Material and methods: The PONDx survey investigated the real-life use of Oncotype DX Breast RS in 204 pa- tients with HR+, HER2-, N0 BC in 8 clinical reference centres in Poland. Data on clinicopathological features and changes in treatment based on the Oncotype DX Breast RS test were collected.
Results: Chemotherapy plus endocrine therapy (ET) was initially recommended in 44.8% and ET alone in 55.2% of patients.
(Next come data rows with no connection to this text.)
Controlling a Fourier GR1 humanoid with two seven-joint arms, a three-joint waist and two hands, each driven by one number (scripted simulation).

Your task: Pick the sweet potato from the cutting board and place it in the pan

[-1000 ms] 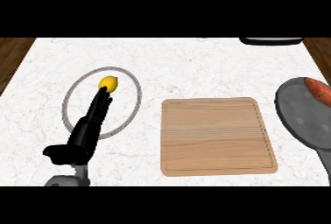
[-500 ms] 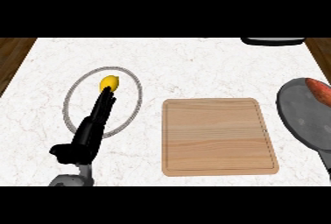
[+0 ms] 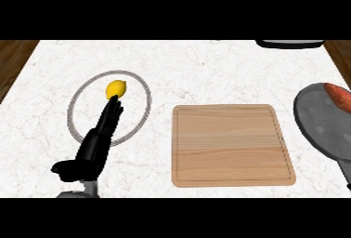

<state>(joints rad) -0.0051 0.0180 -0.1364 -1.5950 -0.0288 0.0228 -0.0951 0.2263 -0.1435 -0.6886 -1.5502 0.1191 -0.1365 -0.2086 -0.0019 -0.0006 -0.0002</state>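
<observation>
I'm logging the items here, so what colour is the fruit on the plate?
Yellow. The lemon on the plate shows best in the head view.

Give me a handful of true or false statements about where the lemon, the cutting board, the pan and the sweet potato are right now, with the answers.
1. The sweet potato lies in the pan. True.
2. The cutting board has a lemon on it. False: nothing lies on the board; the lemon is on the plate to its left.
3. The left hand stretches straight fingers toward the lemon. True.
4. The pan sits at the counter's left edge. False: it is at the right edge of the view, right of the cutting board.
5. The right hand rests on the cutting board. False: no right hand shows in the view.
</observation>
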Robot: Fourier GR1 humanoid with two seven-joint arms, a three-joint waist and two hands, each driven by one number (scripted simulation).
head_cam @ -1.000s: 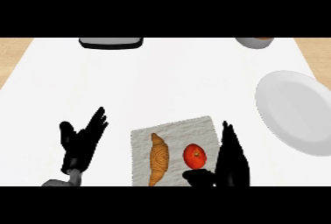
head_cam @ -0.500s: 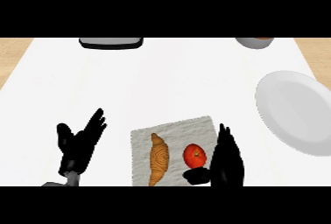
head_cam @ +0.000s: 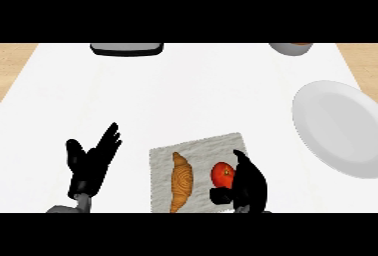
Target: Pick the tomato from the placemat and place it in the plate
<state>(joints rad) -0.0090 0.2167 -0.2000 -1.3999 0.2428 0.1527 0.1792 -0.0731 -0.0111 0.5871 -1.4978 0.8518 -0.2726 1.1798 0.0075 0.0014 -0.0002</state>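
Right robot hand [head_cam: 249, 184] has shifted left since the earlier frame, now against the tomato [head_cam: 224, 173]; left robot hand [head_cam: 90, 165] unchanged.
Tomato: on grey placemat [head_cam: 198, 150], right of croissant [head_cam: 181, 181], touching the right robot hand's straight fingers, thumb just below it. Left robot hand: open, resting on the counter [head_cam: 192, 95], left of placemat. White plate [head_cam: 336, 127]: well apart, upper right.

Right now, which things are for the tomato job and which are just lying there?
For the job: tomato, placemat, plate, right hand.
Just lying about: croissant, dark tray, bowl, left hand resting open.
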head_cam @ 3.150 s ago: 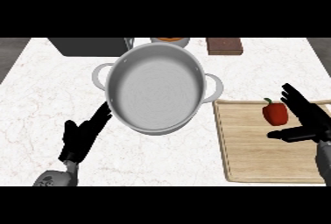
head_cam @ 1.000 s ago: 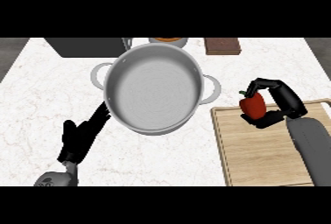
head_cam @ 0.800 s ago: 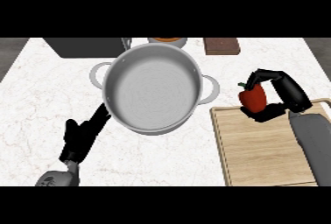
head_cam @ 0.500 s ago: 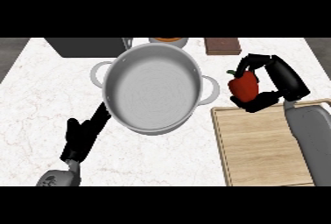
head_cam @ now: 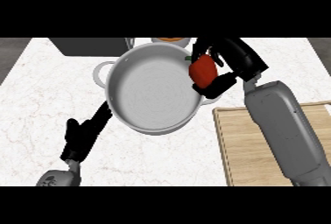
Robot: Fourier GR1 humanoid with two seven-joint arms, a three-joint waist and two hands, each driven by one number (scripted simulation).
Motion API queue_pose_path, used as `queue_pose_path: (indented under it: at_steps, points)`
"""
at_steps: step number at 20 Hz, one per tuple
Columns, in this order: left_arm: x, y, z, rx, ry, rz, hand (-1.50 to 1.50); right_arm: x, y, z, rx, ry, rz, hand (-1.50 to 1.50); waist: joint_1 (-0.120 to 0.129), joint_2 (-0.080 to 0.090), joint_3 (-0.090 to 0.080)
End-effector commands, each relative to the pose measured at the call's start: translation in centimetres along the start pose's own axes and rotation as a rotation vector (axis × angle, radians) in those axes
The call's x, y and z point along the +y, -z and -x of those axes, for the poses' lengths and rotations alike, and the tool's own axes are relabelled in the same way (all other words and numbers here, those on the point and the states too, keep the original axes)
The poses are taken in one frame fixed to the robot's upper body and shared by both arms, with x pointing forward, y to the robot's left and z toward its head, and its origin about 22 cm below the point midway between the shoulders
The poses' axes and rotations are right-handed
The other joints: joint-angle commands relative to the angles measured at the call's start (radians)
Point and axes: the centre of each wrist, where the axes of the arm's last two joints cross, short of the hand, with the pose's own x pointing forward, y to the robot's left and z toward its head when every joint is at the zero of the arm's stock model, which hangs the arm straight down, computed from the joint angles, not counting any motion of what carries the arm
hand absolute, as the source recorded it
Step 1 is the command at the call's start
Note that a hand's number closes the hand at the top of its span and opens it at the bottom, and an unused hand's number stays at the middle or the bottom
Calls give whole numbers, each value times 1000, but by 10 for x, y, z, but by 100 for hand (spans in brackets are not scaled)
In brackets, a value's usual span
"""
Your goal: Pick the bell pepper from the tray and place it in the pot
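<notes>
Over the round white pot's [head_cam: 152, 92] right rim, the red bell pepper [head_cam: 202, 71] was held enclosed by the right hand's [head_cam: 234, 61] curled fingers; release inward was judged next.

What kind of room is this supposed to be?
Most likely a kitchen. A white marble-look counter carries a big grey pot and a wooden tray like a cutting board, and the right hand holds a red bell pepper over the pot's rim.
</notes>
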Motion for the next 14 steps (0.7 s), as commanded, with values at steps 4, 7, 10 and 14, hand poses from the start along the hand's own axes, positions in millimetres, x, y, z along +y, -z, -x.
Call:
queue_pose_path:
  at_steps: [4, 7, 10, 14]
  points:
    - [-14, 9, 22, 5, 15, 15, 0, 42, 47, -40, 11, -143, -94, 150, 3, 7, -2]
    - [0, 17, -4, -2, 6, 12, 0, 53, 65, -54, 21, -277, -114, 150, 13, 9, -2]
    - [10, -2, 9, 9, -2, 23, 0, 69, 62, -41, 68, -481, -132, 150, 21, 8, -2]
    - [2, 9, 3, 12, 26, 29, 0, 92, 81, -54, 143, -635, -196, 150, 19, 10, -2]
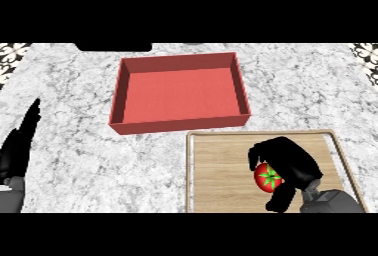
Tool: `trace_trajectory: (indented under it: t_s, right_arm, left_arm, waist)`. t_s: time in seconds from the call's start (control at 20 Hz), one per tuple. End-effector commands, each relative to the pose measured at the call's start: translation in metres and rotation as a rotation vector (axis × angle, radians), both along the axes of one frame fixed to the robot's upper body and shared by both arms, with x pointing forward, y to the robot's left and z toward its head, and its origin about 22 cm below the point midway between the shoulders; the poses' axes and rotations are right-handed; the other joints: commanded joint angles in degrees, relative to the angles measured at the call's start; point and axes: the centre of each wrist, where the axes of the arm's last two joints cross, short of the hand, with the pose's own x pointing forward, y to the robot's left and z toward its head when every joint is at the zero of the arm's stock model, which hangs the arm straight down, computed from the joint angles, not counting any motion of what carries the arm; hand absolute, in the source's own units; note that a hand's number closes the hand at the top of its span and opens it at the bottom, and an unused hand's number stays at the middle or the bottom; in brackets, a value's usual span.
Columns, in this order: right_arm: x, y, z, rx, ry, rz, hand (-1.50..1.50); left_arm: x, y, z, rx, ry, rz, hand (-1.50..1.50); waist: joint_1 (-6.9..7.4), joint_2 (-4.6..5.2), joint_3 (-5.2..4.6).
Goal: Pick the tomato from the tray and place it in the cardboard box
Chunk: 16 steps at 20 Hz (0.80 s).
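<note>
Sitting on the wooden tray (221, 170), toward its right half and nearer the front edge, the tomato (269, 180) shows as a red body with a green star-shaped stem facing upward. Only part of it is visible, because the right hand (289, 162) is wrapped over it from the right and above. The black fingers (258, 152) curl down along the tomato's left and upper side, while the thumb (280, 200) bends in below it, so the fruit sits inside the curl of the hand. Whether the tomato is lifted clear of the tray surface or resting on it cannot be told from this view. The grey forearm (332, 202) of that hand enters from the lower right corner.

The tray is pale wood with a raised rim, lying on the right front part of the marble counter (74, 100). Just behind the tray, almost touching its back rim, stands the box (177, 92), which appears red with low walls and an open top; nothing lies inside it. It sits slightly left of the tray, near the middle of the counter.

At the far left edge of the view, the left hand (22, 145) shows with its fingers straight and pointing up, well apart from the tray and the box, holding nothing.
</note>
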Motion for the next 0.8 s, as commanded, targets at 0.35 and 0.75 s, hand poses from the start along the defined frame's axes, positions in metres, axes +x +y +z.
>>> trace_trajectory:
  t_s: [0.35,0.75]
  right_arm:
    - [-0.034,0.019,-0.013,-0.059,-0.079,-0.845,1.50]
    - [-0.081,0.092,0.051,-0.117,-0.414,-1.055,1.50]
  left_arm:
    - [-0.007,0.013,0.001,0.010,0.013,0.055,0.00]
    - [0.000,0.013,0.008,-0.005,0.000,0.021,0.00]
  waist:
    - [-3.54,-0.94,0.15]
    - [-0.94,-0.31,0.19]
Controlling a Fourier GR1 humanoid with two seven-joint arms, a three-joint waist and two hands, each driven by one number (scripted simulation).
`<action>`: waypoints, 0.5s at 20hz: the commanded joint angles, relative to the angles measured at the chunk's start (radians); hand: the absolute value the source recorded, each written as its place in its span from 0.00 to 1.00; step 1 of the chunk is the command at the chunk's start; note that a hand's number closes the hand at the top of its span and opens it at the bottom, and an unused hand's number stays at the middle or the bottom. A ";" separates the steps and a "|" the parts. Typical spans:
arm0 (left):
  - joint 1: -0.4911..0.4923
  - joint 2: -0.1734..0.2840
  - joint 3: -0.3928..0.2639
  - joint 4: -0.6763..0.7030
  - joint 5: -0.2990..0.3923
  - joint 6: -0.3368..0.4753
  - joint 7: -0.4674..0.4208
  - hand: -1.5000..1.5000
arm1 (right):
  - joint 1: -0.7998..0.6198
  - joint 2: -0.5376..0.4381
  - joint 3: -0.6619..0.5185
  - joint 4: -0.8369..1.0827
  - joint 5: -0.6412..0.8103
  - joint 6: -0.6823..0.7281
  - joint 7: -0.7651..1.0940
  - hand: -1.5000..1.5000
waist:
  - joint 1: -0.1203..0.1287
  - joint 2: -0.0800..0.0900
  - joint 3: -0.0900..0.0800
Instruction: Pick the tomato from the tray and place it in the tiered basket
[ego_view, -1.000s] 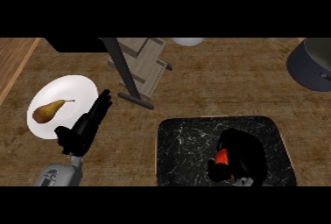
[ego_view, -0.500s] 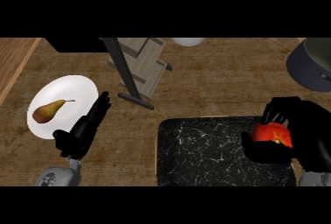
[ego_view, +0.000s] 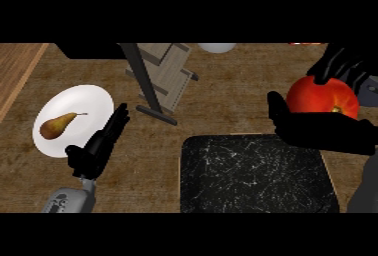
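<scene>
The right hand (ego_view: 325, 131), fingers curled round the tomato (ego_view: 322, 97), has lifted it off the tray (ego_view: 255, 175); tiered basket (ego_view: 159, 75) next; left hand (ego_view: 100, 142) rests open

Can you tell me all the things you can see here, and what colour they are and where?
tomato: one, red, at the right, held above the counter
tray: one, black, speckled, lower middle
plate: one, white, at the left
pear: one, brown, on the plate
basket: one, grey, tiered, top middle
counter: one, brown wood
left hand: one, black, open, beside the plate
right hand: one, black, curled round the tomato
</scene>
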 joint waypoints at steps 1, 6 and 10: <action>0.050 -0.007 -0.030 -0.036 -0.027 0.007 -0.007 0.50 | -0.275 0.002 -0.085 0.128 -0.047 0.121 0.202 1.00 | 0.009 -0.003 0.000; -0.033 -0.015 -0.022 -0.030 -0.016 0.002 0.051 0.50 | -0.534 0.076 -0.106 0.400 0.045 0.008 0.208 1.00 | 0.021 0.000 -0.001; -0.047 -0.029 -0.014 0.020 -0.028 0.015 0.022 0.50 | -0.703 0.069 -0.205 0.613 0.040 -0.010 0.173 1.00 | 0.015 0.006 -0.001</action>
After the introduction of recurrence score results, the recommendation for CT decreased significantly: relative reduction of 25.5% (95% CI: 11.7-52.3) and absolute reduction of 11.4% (95% CI: 1.9-21.0). Among patients initially recommended for CT, treatment was de-escalated in 62.2%; conversely, among patients initially recommended for ET alone, 29.7% were escalated to CT after testing. The relative reduction was especially pronounced in post-menopausal patients (29.6%) and in those with lobular BC (42.9%).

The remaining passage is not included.